I am pleased to say standing here tonight that the result of this motion will mean that we will rid the statute books of the use of these cruel visas which keep refugees—men, women and children—in limbo for three years with the fear always hanging over them of being deported back to the places they had to flee because of war, torture and persecution. No longer will these refugees have to continue to live in limbo. By scrapping the Abbott government's attack on vulnerable refugees, this motion will enable these people to be reunited with their family members, live a life free of fear and start putting their lives back together again—free of uncertainty.
Australia is a compassionate nation and the support for this motion tonight reflects the values that we hold dear. We are the country of a fair go. We are a country that says if you deserve help, you go through the process and we offer you that protection. Temporary protection visas of course leave those who are most deserving living a life in limbo. By passing this motion we are indeed upholding our reputation as a caring nation. Under this particular policy, Prime Minister Abbott is once again favouring punishment over protection. When it comes to the most genuine refugees, that is indeed the cruellest and harshest response we could take.

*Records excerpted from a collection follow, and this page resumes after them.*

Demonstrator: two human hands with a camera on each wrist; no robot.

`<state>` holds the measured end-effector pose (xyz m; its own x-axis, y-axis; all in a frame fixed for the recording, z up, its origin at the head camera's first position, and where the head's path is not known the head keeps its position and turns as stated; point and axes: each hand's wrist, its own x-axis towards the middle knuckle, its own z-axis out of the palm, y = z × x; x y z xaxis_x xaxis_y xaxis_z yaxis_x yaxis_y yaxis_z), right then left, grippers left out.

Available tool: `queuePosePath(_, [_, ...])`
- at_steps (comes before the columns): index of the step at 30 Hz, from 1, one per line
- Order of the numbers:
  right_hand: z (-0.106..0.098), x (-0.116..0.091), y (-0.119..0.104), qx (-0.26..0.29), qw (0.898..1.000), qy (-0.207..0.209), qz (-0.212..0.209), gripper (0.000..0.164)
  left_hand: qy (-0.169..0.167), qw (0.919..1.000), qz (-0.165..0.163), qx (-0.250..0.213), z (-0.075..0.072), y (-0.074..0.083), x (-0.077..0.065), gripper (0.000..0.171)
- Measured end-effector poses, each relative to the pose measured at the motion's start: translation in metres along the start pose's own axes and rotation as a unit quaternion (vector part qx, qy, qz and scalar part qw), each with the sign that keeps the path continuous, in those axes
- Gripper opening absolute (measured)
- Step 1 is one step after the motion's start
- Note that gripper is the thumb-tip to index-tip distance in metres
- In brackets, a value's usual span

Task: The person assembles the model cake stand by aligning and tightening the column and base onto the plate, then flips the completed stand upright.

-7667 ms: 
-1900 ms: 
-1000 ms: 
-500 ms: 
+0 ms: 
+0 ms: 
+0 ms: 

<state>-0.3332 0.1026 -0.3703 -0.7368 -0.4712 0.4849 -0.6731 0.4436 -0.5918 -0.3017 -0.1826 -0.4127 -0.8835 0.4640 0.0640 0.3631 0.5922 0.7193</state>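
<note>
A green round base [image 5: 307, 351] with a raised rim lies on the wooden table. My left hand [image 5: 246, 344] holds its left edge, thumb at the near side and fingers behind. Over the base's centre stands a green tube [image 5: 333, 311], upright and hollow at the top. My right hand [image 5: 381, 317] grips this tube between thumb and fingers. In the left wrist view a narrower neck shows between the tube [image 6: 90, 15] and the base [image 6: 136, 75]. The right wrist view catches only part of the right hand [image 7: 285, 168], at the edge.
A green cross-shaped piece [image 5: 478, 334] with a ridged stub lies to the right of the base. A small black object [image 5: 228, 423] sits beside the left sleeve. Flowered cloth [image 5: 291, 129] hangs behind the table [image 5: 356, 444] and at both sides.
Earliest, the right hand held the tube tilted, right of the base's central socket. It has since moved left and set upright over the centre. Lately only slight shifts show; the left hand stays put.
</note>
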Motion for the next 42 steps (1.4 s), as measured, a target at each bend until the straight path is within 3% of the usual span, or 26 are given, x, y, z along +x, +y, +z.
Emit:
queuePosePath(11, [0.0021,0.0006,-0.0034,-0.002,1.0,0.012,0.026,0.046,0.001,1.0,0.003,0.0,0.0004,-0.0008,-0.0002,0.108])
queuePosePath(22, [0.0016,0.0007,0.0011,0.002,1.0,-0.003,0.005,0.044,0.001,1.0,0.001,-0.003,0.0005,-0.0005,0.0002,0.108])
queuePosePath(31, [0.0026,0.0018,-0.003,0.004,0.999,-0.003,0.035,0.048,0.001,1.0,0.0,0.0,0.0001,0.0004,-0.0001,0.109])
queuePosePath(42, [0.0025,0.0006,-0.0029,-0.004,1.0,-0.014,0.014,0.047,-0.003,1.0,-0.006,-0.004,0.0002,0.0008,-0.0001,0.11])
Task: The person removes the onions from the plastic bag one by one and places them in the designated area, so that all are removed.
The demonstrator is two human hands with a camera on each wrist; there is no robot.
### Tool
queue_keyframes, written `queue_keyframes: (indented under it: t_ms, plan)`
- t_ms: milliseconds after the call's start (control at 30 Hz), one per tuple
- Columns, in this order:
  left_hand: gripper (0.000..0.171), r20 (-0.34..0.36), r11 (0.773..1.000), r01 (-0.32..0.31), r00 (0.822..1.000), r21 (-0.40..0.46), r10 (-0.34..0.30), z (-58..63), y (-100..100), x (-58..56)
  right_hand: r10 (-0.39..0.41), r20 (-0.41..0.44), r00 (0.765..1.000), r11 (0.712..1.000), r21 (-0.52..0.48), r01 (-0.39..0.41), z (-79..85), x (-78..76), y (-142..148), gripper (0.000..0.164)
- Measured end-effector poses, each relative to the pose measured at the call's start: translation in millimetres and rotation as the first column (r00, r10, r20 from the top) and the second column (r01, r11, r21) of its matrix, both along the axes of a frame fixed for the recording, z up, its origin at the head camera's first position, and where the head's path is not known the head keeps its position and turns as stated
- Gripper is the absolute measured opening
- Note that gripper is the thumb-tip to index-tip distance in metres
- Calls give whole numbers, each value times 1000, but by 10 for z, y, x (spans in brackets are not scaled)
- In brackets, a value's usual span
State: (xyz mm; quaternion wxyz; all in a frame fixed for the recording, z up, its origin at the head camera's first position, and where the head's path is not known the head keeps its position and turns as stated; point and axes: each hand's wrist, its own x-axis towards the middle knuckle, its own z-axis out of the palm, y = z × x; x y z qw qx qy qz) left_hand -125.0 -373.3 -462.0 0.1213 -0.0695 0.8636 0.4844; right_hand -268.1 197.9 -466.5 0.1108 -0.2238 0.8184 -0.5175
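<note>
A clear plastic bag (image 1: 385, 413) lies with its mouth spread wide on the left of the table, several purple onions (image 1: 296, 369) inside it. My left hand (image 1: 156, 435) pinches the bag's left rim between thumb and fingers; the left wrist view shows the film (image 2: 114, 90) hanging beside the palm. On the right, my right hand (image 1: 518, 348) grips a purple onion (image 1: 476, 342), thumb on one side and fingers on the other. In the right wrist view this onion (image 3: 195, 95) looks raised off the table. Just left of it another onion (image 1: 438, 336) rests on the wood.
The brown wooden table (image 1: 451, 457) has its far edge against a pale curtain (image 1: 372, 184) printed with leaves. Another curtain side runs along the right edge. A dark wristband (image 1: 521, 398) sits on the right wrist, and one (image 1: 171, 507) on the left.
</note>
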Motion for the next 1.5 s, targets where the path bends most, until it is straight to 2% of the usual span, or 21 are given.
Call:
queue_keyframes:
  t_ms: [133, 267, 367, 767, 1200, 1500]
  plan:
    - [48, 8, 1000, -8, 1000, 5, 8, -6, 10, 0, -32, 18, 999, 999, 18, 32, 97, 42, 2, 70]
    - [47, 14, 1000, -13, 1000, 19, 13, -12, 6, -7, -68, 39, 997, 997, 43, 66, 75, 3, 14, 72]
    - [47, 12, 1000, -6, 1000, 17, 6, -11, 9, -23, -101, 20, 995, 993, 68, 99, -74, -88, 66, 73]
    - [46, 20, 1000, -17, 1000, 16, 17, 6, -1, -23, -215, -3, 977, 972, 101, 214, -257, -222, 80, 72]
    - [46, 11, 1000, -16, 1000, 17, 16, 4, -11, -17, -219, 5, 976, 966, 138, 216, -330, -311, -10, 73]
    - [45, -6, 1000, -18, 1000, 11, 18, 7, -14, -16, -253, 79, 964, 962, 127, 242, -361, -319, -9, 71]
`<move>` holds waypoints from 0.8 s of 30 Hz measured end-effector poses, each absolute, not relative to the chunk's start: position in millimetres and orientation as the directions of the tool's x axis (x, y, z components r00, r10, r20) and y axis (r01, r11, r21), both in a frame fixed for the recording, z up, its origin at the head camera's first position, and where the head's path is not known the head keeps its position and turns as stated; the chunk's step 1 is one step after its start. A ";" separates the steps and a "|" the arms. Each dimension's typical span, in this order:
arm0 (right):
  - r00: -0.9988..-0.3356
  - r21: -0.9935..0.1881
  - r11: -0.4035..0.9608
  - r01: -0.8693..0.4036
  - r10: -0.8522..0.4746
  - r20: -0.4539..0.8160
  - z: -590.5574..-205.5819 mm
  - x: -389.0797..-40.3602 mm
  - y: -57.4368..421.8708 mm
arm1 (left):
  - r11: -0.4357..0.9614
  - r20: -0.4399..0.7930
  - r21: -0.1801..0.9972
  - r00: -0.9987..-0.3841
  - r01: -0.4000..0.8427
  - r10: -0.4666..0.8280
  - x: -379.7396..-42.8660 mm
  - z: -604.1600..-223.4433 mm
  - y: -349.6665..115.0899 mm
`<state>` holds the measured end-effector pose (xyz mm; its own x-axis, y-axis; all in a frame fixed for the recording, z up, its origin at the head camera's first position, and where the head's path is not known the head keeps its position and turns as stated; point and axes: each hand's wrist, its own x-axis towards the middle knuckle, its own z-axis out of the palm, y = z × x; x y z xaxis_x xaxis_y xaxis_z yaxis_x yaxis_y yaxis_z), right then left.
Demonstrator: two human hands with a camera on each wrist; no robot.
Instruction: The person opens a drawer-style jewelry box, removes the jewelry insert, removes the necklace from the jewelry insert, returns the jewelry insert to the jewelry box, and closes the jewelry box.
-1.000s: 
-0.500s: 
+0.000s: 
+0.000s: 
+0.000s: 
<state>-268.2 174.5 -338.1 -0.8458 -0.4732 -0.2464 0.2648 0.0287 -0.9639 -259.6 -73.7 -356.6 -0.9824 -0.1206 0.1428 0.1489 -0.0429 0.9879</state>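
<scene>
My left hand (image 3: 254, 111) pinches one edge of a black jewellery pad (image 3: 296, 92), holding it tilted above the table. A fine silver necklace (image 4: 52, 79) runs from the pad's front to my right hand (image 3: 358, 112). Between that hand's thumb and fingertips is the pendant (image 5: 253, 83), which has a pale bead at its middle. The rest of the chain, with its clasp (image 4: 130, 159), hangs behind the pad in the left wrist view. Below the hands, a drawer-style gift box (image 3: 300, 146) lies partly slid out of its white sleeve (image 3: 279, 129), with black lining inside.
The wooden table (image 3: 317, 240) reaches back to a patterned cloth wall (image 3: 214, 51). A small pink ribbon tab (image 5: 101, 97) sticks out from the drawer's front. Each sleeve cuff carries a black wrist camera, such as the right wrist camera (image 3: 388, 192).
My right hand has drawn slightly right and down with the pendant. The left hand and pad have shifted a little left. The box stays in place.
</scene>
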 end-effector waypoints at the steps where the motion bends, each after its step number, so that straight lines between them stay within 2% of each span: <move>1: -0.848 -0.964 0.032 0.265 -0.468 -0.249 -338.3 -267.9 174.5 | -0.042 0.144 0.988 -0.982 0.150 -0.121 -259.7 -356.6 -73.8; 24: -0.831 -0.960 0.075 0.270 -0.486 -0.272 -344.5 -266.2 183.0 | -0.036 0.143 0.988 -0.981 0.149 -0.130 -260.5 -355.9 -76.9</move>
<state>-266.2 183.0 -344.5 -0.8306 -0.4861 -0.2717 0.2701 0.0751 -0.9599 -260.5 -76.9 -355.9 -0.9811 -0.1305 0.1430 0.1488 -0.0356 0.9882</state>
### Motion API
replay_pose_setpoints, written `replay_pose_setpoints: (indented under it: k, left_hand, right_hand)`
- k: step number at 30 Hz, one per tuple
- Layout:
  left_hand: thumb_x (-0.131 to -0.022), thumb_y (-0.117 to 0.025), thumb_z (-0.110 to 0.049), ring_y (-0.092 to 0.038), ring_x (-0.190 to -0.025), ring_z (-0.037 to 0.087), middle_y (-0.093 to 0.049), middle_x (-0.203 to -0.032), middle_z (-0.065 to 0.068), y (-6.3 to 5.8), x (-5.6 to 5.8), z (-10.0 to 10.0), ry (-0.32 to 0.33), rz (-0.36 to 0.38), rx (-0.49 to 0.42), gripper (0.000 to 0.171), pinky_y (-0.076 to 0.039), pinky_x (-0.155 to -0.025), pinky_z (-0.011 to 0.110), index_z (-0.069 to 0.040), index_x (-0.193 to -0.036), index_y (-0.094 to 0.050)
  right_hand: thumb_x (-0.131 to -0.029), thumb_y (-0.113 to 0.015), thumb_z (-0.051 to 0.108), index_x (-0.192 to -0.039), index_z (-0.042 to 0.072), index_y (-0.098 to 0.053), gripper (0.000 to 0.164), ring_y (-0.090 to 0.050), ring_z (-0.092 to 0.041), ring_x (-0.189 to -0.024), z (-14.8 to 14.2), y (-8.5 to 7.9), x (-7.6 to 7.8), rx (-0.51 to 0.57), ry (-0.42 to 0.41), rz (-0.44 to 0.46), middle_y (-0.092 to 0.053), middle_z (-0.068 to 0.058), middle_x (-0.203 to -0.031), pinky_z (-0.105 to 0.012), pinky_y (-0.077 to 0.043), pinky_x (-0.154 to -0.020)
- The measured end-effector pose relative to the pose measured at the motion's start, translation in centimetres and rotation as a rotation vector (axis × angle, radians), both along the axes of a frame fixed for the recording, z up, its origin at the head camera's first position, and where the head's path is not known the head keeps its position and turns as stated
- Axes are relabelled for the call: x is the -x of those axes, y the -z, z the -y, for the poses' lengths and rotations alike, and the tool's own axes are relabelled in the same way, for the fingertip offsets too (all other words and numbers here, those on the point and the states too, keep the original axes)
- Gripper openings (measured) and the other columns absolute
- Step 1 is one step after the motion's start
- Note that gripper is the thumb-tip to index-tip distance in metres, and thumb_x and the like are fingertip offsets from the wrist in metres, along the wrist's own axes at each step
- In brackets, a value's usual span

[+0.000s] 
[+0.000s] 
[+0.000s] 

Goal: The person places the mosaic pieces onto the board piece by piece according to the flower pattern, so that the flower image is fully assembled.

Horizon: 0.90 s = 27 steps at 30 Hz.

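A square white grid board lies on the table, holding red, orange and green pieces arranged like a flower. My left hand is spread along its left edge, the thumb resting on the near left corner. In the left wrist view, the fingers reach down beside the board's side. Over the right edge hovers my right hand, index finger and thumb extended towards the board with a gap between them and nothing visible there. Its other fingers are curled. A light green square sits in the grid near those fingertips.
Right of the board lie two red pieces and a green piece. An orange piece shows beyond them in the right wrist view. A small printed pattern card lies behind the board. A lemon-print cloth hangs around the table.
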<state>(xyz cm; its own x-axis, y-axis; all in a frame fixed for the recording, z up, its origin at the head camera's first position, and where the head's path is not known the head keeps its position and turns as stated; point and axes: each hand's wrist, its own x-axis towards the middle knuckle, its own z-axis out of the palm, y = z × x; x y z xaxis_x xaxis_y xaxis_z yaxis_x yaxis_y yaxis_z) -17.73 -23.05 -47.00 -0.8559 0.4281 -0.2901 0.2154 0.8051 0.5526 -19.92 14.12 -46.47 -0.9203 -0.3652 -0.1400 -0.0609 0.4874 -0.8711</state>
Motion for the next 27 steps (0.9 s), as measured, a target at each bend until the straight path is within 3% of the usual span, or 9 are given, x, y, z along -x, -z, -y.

Temporary protection visas are cruel. They are inhuman and their harmful effects on refugees and their families can exist for a lifetime. We know that under the Howard government, when temporary protection visas were used, they never worked as a deterrent. I want to go to a couple of key reasons why we know that is the case. In 1999, when temporary protection visas were first introduced, they did not stop the flow of asylum seekers coming here by boat; in fact they had the reverse effect. In the two years prior to temporary protection visas being introduced, 1,078 people arrived by boat. In the two years after temporary protection visas were introduced, that number went to over 8,000—eight times as many people came by boat after the Howard government introduced temporary protection visas. That is a 700 per cent increase.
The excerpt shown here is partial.